Ronny Cox (Captain Jellico) was born July 23, 1938 in Cloudcroft, New Mexico.  The story of his marriage is way too sweet not to share.  He met his wife, Mary, when she was in fifth grade, he in seventh.  They were married for 46 years until she died, 50 years to the day after their first date. They had two children.

Cox went to Eastern New Mexico University where he double-majored in theater and speech correction.  His screen debut was in Deliverance as Drew.  He is the guitarist in the iconic dueling banjos scene.  His guitar skills got him the job.  He wrote a book about his experiences on set, Dueling Banjos: The Deliverance of Drew.  Other films include the Beverly Hills Cop movies, RoboCop and Total Recall.  
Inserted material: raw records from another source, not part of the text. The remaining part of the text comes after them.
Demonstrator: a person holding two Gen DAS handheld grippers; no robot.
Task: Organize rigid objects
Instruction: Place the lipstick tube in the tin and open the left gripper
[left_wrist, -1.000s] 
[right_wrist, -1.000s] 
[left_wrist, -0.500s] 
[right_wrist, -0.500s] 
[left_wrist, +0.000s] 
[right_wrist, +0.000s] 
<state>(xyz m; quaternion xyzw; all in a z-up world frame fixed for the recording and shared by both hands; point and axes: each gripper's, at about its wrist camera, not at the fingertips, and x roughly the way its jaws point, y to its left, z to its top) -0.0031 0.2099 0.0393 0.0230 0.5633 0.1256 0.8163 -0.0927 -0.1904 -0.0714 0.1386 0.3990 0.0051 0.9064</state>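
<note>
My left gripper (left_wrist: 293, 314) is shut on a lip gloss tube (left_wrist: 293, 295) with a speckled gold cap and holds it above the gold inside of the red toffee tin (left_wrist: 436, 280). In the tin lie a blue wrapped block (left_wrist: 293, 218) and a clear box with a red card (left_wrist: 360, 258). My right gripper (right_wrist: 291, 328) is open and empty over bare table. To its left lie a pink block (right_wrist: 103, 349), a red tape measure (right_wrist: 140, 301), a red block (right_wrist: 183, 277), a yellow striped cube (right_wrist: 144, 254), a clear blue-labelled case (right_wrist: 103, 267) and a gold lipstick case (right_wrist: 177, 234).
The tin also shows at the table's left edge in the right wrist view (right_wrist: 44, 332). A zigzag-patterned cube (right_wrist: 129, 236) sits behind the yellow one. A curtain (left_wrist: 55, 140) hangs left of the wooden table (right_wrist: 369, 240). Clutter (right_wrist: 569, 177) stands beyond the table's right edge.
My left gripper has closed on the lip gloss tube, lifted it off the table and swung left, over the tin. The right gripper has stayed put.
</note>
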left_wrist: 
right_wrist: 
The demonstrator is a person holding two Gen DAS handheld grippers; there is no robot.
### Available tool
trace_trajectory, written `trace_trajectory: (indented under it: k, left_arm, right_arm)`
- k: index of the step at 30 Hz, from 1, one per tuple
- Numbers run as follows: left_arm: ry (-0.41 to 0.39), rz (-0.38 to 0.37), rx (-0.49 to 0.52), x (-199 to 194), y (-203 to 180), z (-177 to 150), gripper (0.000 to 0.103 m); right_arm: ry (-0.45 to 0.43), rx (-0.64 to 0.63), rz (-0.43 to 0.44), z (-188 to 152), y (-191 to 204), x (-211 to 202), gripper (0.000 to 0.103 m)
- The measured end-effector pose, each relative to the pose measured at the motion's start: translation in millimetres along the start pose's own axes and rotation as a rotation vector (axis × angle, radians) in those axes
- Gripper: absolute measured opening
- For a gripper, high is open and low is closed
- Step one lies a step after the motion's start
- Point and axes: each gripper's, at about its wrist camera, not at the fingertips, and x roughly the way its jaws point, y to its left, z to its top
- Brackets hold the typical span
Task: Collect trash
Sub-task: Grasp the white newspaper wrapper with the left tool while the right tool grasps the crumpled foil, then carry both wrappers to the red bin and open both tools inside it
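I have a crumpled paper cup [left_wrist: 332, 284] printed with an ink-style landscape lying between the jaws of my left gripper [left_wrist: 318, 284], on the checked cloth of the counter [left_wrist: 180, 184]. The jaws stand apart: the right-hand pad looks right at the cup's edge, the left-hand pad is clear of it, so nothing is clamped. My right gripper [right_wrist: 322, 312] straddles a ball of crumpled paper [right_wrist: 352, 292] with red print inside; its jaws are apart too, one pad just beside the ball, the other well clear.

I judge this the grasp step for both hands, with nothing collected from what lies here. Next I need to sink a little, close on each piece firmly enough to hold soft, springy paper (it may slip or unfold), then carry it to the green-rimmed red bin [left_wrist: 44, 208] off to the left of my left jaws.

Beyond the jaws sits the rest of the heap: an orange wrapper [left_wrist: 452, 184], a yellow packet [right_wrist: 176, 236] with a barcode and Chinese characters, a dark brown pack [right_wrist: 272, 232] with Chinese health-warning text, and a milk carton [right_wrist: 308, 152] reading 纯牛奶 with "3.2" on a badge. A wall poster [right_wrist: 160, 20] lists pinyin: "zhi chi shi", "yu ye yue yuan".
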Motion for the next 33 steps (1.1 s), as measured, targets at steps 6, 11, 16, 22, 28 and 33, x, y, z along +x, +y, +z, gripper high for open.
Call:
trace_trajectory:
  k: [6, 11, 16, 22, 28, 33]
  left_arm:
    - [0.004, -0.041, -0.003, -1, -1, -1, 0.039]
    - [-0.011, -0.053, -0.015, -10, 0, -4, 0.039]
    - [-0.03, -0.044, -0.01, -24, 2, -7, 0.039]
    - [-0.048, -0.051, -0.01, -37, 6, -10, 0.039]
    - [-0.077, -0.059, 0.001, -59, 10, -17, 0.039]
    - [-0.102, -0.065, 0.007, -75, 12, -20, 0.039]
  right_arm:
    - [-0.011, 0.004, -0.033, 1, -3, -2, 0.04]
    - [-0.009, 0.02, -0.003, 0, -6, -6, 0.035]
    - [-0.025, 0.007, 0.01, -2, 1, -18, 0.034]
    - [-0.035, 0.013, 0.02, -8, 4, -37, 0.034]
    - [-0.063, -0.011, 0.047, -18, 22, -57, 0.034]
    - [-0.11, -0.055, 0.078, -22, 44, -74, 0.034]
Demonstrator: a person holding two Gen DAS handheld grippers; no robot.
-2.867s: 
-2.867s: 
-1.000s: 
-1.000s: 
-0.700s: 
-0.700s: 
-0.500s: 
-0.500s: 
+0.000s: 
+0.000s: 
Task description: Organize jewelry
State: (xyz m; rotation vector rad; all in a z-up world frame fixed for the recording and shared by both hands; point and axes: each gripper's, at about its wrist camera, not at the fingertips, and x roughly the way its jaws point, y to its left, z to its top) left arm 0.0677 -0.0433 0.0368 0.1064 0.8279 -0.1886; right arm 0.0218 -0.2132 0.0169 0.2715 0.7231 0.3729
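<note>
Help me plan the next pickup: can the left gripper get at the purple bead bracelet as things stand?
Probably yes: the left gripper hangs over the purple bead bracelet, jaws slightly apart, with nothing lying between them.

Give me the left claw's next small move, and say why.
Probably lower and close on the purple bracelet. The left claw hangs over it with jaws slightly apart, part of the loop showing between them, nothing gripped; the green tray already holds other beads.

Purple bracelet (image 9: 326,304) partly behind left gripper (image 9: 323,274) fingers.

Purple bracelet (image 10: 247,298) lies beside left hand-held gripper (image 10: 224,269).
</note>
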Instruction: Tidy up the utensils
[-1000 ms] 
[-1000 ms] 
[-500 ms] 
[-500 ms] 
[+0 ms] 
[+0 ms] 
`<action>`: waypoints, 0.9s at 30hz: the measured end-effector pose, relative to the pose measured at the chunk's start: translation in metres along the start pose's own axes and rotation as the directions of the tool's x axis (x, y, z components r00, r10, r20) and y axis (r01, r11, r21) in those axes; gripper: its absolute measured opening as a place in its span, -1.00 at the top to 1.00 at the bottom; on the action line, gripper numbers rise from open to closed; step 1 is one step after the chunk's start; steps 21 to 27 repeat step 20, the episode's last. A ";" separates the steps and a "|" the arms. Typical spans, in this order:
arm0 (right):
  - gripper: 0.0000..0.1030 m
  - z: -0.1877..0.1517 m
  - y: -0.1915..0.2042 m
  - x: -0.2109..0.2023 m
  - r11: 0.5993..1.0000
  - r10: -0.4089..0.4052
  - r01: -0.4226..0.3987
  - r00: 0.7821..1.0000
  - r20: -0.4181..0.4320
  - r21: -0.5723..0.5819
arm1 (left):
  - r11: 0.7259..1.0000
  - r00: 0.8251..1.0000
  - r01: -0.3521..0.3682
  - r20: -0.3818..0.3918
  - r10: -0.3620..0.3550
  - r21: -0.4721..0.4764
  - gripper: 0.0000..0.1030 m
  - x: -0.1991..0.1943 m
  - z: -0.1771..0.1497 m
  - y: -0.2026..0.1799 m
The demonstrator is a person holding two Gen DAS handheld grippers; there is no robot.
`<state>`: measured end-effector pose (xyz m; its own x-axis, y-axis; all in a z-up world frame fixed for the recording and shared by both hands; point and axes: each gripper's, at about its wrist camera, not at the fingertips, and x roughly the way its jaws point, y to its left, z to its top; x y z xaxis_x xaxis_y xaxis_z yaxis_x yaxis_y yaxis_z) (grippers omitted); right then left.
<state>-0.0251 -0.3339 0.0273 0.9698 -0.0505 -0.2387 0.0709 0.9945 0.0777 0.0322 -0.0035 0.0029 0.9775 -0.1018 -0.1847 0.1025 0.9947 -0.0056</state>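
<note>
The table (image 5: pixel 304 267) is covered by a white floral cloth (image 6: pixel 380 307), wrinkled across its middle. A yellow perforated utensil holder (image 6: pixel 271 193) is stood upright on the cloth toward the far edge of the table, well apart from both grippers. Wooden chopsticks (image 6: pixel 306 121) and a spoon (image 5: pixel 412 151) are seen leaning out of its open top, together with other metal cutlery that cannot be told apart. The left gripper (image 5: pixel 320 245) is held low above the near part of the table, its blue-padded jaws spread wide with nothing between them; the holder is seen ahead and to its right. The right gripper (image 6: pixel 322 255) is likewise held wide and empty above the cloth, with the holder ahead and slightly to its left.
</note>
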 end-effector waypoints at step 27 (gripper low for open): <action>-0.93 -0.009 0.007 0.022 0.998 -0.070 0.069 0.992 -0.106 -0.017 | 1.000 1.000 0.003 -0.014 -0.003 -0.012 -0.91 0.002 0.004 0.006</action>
He is a successful and active musician, playing over 100 shows a year with his band.  In 2019, he was inducted into the New Mexico Music Hall of Fame.

Tuesday, May 17, 2022

Squid Mixes: Cider Battles III

Our D-Day Swizzle exploration continues with a throwdown between two Woodchuck Cider products: 

Rosé vs. Amber  

The Rosé is our reigning sipping champion.  The Amber is the company's original offering, first launched in 1991.  We tried them in the swizzles first.  The Rosé is the sweeter of the two which, for whatever reason, worked better this time.  We're still looking for a more appley flavor.

Winner, Swizzle Mixer Category: Rosé

Sipping them, my wife felt the Amber didn't really have much flavor at all.  I found it more tart than the Rosé.

Winner and Still Champion, Sipping Cider Category: Rosé

Friday, May 13, 2022

Star Trek: Chain of Command, Part I

Episode: "Chain of Command, Part I"
Series: Star Trek: The Next Generation
Season 6, Episode 10
Original Air Date: December 14, 1992

"Chain of Command" begins with a jolt as Captain Picard is relieved of command and replaced by Captain Jelico whose manner is far more abrupt and his approach to the job by-the-book.  There is a reason why, though that reason is not revealed to the crew: Picard, Worf and Dr. Crusher are sent on a covert mission against the Cardassians.  While the Enterprise adjusts uneasily to new leadership, Picard & Co. are lured into a trap.

This two-part episode was intended as part of the bridge between The Next Generation and a new spinoff series, Deep Space Nine.  The Cardassians are the primary adversaries in the new series and "Chain of Command" helped to establish the depths of their cruelty.  Initially, Quark, one of DS9's principals, was supposed to be featured in the episode but the timing didn't work out.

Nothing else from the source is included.